Experiments#
Overview#
The experiments/ module defines the logic for running reinforcement learning experiments. It contains reusable base classes and specialized experiment implementations that manage:
Environment creation and initialization
Agent instantiation
Training loops
Evaluation procedures
Logging, saving, and resetting mechanisms
This design allows for flexible experimentation across different environments, training setups, and agent architectures.
Module Structure#
base_experiment.py: Contains the abstract base class Experiment that sets up the environment and agent. It provides a general interface (train, test) but does not implement training or evaluation logic.

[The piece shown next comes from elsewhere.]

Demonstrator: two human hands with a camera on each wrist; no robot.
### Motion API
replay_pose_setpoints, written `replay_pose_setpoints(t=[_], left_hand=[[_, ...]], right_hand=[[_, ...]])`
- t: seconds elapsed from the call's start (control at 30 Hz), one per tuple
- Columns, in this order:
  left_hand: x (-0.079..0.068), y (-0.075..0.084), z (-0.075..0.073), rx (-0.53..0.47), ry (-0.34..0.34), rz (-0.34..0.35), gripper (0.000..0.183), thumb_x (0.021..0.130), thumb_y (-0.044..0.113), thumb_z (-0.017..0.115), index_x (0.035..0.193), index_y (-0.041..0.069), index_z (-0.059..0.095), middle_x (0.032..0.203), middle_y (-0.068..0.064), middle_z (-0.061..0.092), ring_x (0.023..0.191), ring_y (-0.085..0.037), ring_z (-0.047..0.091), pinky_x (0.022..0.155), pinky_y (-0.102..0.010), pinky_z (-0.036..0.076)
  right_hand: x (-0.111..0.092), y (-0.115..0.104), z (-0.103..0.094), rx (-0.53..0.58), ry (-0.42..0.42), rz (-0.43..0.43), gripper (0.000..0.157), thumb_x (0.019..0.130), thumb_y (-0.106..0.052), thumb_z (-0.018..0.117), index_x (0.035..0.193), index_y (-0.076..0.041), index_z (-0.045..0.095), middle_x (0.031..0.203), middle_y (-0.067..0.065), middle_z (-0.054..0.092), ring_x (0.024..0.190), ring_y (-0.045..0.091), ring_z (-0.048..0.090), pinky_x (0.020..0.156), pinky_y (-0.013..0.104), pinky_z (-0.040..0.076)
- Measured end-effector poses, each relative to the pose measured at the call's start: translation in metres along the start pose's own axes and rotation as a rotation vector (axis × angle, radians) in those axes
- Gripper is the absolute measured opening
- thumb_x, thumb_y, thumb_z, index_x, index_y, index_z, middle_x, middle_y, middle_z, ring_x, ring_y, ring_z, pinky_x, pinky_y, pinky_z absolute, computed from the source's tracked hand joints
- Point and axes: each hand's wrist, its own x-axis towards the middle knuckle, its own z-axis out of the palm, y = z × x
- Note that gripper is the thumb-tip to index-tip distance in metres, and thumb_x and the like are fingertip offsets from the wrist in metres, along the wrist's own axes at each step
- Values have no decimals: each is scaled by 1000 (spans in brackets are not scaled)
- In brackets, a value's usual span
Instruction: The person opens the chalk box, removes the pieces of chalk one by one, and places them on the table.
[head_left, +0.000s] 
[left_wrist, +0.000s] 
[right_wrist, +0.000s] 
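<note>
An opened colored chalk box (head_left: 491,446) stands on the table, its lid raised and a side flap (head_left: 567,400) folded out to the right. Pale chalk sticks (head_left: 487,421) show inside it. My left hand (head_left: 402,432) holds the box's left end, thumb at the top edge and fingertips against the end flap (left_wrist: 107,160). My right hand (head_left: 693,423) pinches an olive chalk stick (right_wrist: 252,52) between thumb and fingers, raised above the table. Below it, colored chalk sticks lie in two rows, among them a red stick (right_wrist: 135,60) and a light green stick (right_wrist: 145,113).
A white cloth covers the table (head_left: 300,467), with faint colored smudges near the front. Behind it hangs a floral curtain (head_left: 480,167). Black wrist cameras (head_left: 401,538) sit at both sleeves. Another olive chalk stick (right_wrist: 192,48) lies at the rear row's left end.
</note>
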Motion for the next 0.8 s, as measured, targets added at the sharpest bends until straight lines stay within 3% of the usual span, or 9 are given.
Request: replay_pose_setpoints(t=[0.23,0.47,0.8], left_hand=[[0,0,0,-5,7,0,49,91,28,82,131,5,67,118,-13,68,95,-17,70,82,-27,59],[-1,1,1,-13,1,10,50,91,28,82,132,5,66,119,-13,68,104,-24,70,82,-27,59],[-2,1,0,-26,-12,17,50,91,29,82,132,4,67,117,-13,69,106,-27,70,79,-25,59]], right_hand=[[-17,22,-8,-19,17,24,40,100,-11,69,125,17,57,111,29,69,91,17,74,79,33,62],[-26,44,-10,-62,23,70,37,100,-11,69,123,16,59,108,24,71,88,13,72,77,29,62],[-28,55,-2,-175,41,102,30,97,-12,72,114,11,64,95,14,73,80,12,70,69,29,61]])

control_experiment.py: Defines ControlExperiment, a concrete implementation of Experiment, that implements the full training and evaluation lifecycle. It is suitable for continuous control tasks in Gym-like environments.
Base Experiment#
class Experiment:
"""
A base class for setting up and managing reinforcement learning experiments.
Attributes:
config : MainConfig
The configuration used throughout the experiment.
n_total_steps : int
Counter for the total number of steps taken during training.
env : gym.Env
The main training environment.
eval_env : gym.Env
The evaluation environment used to test agent performance.
agent : Any
The reinforcement learning agent initialized based on the provided config.
"""
def __init__(self, config: "MainConfig") -> None:
"""
Initializes the Experiment with a given configuration.
"""
self.config = config
self.n_total_steps = 0
self.env = make_env(
self.config.env.name, self.config.system.seed, self.config.env
)
self.eval_env = make_env(
self.config.env.name,
self.config.system.seed,
self.config.env,
eval_env=True,
num_envs=(
self.config.training.eval_episodes
if self.config.training.parallelize_eval
else 1
),
)
# Extract environmental hyperparameters into the general config file
self.config.env.env = cast(gym.Env, self.env)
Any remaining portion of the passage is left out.